Task item
Going from the top of the listing below to the line that holds "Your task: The", reproduce each line exactly; no pictures.
Content starts
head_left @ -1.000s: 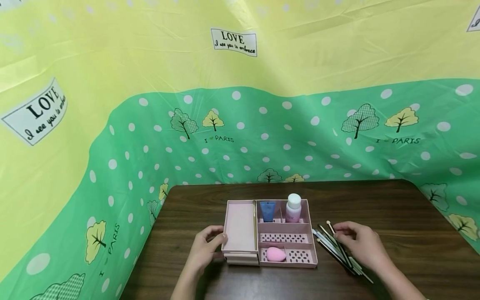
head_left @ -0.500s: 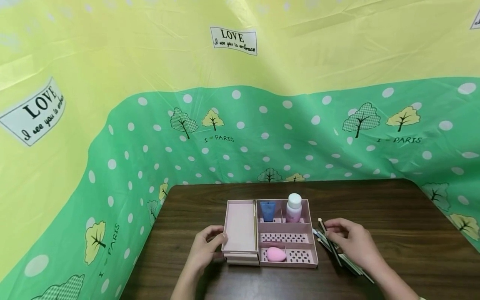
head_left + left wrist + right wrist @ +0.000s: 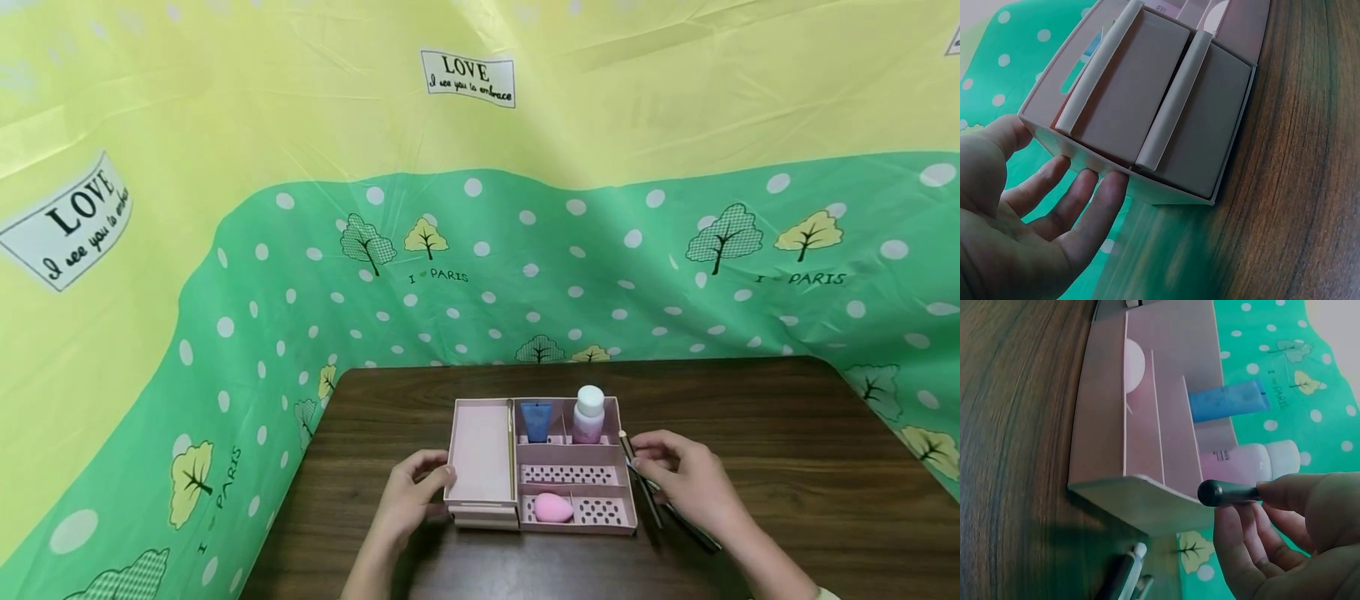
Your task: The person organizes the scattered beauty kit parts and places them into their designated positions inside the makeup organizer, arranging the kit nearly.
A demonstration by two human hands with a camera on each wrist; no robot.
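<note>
A pink makeup organizer (image 3: 480, 450) stands on the table. My left hand (image 3: 408, 493) touches its left side, thumb near the top edge and fingertips along the wall, beside two drawers (image 3: 1194, 119). My right hand (image 3: 686, 477) pinches a dark, slim makeup brush (image 3: 641, 483) just off the organizer's right side. In the right wrist view the dark rounded end of the brush (image 3: 1219, 493) shows between thumb and fingers. More brushes (image 3: 693, 529) lie on the table below this hand, partly hidden by it.
In the organizer stand a blue tube (image 3: 536, 422), a white-capped pink bottle (image 3: 588, 417), a pink makeup sponge (image 3: 553, 507) and one slim gold-toned brush (image 3: 511, 450) along the divider. A patterned cloth (image 3: 487, 275) hangs behind the dark wooden table (image 3: 787, 450).
My right hand has moved left from the loose brushes to the organizer's right wall, carrying a dark brush away from the pile. The left hand has stayed in place.
</note>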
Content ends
Result
head_left @ -1.000s: 
head_left @ -0.500s: 
head_left + left wrist + right wrist @ +0.000s: 
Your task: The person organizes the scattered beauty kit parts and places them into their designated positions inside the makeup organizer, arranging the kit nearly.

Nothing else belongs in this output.